## Problem to work on:
When you spot the word "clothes" in a line of the data below, copy that line.

## Material for the task:
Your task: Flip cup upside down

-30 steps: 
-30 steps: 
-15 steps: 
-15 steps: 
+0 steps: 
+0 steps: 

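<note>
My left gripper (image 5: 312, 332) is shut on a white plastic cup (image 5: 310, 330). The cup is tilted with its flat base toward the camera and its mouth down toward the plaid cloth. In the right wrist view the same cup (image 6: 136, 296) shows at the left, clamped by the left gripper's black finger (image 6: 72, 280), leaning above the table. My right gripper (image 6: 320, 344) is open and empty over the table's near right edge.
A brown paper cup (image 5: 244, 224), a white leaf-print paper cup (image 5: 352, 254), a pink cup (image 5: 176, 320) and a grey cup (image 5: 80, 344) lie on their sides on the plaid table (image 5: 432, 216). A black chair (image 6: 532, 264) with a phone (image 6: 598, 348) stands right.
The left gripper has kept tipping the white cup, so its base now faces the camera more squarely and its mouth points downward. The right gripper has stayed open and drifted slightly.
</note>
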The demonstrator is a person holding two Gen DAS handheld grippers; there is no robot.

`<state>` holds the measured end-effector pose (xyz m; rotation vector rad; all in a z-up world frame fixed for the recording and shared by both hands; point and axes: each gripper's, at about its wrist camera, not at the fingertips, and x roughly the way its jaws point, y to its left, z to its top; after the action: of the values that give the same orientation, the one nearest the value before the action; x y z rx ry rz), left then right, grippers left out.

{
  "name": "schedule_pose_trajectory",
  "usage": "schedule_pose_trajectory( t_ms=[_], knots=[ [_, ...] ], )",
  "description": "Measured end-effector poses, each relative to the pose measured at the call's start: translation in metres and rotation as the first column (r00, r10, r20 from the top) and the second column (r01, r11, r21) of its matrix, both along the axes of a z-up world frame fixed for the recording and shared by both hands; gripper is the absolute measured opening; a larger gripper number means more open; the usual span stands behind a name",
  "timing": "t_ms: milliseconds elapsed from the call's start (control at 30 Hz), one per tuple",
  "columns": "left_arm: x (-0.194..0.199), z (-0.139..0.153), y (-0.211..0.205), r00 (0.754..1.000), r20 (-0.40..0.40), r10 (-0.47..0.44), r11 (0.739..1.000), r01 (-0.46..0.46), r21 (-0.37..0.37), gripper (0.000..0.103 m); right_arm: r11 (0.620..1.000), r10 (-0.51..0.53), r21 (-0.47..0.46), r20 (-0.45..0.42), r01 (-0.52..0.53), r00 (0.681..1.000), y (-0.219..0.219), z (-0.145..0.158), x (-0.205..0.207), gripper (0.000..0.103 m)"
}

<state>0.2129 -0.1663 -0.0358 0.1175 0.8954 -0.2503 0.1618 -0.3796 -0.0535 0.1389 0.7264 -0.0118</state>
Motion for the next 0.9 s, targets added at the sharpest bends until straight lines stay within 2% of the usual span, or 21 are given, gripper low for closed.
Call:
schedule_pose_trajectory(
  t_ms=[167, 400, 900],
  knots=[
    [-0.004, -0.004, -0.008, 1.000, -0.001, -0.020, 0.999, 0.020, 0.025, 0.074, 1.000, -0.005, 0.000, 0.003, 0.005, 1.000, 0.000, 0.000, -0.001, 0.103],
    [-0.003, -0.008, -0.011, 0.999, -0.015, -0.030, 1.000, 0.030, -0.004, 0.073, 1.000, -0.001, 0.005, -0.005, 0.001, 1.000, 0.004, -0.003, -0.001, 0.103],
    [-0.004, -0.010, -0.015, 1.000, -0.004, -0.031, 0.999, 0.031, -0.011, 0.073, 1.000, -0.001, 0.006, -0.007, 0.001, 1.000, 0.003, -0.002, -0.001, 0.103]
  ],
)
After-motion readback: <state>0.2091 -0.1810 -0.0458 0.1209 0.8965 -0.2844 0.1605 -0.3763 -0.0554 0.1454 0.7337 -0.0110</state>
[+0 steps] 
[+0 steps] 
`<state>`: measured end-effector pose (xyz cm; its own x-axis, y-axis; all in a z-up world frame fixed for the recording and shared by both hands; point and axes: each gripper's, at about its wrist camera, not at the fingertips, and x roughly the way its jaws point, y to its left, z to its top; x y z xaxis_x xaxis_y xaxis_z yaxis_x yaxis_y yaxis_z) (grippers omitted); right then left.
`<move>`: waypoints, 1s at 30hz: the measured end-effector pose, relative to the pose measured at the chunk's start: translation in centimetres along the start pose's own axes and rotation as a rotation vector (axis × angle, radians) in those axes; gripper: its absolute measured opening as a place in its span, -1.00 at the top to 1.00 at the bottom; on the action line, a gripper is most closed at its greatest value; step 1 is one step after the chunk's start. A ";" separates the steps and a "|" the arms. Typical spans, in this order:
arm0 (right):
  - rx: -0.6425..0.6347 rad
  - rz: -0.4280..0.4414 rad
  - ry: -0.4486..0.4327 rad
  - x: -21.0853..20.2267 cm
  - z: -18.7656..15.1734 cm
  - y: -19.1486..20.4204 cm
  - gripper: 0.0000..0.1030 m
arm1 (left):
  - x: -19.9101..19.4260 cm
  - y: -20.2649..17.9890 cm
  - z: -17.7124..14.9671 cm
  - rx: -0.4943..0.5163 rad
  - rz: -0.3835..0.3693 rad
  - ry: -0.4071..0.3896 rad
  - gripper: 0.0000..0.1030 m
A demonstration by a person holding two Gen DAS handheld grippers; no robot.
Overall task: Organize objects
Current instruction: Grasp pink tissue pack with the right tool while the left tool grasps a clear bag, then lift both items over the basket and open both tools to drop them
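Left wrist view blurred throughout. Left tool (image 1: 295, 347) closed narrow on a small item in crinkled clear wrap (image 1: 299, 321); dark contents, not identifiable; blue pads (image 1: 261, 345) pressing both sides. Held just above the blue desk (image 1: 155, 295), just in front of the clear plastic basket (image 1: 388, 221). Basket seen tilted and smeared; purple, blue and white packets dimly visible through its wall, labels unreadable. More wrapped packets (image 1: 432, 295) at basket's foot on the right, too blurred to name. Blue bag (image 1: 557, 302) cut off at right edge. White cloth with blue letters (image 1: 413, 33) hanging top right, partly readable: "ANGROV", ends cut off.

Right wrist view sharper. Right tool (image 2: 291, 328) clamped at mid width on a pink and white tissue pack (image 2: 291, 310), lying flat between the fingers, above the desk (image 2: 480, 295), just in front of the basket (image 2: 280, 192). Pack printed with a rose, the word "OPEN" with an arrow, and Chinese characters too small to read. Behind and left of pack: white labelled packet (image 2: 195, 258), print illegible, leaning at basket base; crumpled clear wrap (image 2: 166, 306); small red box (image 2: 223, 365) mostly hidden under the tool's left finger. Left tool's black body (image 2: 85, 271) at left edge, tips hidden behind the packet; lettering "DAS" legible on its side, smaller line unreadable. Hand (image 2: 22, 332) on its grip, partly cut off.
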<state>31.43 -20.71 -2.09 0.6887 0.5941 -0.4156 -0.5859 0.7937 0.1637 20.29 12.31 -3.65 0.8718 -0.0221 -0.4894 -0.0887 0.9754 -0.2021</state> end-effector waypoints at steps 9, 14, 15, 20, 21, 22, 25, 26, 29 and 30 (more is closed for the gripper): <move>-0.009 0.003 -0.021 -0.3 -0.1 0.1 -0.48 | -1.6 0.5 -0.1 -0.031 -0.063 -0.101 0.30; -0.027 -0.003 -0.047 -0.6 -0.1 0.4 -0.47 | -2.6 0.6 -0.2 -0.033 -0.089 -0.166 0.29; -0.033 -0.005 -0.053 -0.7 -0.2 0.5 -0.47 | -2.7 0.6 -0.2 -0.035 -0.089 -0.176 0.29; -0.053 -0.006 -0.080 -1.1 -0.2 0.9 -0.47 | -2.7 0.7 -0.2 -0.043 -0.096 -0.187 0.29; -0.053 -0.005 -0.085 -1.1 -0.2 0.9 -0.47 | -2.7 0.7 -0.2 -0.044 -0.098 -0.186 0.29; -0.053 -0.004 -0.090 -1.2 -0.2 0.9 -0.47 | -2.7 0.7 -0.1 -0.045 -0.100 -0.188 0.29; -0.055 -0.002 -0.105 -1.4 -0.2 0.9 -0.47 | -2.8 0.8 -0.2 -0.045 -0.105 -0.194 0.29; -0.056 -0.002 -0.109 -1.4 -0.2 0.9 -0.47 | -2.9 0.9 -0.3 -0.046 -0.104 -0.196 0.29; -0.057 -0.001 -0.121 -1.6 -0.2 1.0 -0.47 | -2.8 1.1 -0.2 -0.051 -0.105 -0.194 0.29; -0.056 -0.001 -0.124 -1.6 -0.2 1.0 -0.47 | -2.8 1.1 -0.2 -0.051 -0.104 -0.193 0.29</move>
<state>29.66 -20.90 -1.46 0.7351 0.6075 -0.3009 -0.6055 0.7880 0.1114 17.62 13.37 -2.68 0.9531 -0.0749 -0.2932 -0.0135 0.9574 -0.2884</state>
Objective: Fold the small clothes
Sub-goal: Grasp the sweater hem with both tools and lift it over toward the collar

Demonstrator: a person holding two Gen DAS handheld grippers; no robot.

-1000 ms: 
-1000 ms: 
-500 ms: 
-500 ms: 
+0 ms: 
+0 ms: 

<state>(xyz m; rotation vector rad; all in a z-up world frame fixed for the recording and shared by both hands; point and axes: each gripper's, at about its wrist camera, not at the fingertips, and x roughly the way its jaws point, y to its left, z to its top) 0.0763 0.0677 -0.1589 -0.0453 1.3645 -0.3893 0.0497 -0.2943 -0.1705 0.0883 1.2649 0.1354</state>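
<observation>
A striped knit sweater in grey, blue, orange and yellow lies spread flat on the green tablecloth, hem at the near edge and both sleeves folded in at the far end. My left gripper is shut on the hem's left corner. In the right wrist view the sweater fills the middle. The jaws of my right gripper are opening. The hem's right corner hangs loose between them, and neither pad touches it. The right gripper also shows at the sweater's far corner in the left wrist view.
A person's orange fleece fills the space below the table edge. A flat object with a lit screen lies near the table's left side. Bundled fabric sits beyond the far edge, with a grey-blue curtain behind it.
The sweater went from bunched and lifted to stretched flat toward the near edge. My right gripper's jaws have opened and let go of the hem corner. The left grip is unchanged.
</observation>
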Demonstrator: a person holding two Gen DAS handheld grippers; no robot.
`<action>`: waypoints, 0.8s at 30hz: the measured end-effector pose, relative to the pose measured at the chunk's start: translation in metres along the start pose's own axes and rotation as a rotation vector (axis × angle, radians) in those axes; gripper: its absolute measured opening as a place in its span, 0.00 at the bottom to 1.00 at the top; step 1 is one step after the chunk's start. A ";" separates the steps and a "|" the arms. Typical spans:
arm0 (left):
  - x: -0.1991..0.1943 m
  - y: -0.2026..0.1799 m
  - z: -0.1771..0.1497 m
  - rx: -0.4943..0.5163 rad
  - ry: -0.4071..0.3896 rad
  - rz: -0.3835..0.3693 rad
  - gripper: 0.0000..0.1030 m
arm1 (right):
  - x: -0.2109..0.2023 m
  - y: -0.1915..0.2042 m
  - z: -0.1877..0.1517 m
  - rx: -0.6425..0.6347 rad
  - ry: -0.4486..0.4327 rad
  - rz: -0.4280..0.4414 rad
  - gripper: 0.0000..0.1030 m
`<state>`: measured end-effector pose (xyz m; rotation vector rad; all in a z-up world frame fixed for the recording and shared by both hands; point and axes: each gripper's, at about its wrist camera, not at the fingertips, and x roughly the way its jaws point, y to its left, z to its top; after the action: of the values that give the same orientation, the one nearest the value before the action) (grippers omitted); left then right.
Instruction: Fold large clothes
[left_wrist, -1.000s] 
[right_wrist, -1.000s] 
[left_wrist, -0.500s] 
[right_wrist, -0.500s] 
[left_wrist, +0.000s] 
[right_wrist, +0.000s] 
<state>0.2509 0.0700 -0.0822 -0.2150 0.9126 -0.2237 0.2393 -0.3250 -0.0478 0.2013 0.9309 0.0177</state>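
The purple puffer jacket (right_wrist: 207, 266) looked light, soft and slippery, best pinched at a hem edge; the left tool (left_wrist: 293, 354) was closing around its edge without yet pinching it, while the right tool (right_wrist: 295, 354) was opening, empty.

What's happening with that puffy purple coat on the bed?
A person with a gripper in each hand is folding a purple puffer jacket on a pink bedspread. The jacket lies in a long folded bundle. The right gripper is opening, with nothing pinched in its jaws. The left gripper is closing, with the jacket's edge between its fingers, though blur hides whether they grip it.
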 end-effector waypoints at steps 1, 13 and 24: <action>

## Expected answer:
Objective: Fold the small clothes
Instruction: Fold large clothes

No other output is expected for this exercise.